# EXERCISE GOAL
Quote exactly and only this range of lines in the data below: the line that holds "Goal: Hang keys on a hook" to the line that holds "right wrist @", both included.

# THE DATA

_ _ _ _

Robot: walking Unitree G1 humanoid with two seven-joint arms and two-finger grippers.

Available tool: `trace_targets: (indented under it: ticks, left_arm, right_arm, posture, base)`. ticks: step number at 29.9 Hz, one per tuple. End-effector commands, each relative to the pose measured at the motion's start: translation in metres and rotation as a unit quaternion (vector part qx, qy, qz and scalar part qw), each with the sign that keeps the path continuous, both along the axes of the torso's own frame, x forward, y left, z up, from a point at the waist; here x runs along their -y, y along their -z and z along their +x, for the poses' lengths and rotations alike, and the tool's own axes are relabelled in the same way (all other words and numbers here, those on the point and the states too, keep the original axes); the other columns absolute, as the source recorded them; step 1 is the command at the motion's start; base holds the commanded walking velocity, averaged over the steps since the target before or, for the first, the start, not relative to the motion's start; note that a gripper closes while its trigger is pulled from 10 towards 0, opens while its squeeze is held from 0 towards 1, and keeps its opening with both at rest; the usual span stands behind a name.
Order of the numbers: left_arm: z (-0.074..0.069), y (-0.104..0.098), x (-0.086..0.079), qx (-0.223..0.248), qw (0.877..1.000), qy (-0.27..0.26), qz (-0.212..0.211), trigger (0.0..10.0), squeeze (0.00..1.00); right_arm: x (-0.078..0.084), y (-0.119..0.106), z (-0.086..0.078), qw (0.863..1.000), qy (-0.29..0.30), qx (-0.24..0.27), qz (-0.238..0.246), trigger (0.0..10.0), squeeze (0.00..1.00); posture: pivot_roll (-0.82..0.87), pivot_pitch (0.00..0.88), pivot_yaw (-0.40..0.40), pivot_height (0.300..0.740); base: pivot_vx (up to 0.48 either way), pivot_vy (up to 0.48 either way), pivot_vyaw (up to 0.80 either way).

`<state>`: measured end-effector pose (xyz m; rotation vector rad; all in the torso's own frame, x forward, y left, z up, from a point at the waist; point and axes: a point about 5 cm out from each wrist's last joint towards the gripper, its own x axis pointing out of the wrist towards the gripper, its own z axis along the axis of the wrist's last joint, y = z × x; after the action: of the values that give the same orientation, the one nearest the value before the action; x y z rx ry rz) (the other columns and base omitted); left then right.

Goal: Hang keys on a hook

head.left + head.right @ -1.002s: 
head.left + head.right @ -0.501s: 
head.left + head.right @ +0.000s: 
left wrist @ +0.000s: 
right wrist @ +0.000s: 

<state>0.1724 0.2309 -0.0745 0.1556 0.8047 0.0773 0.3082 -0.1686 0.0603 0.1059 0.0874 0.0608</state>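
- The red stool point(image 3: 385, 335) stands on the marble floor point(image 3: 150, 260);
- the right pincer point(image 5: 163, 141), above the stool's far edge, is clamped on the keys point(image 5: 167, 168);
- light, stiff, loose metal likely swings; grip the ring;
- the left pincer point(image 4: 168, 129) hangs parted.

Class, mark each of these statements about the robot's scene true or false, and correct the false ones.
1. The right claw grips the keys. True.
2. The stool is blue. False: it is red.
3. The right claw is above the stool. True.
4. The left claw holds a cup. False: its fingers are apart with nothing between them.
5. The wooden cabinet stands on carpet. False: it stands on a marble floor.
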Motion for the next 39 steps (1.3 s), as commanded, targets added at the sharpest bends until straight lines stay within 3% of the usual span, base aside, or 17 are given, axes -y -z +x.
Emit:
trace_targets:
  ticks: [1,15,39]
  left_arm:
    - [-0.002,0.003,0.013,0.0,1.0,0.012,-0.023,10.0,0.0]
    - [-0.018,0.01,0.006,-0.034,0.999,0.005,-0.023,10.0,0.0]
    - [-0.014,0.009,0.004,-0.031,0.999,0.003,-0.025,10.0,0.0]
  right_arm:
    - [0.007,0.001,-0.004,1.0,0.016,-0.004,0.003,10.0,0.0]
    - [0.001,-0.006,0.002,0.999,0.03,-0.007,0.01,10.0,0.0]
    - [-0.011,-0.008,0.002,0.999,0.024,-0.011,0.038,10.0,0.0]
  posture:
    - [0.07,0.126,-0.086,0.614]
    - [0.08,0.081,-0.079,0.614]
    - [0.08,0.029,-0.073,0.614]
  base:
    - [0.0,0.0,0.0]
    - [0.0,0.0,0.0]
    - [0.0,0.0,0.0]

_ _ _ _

# RESPONSE TO THE EXERCISE
Goal: Hang keys on a hook

head.left + head.right @ -1.002s: 
head.left + head.right @ -0.501s: 
head.left + head.right @ +0.000s: 
left wrist @ +0.000s: 
right wrist @ +0.000s: 

The output is finished and nothing more is needed.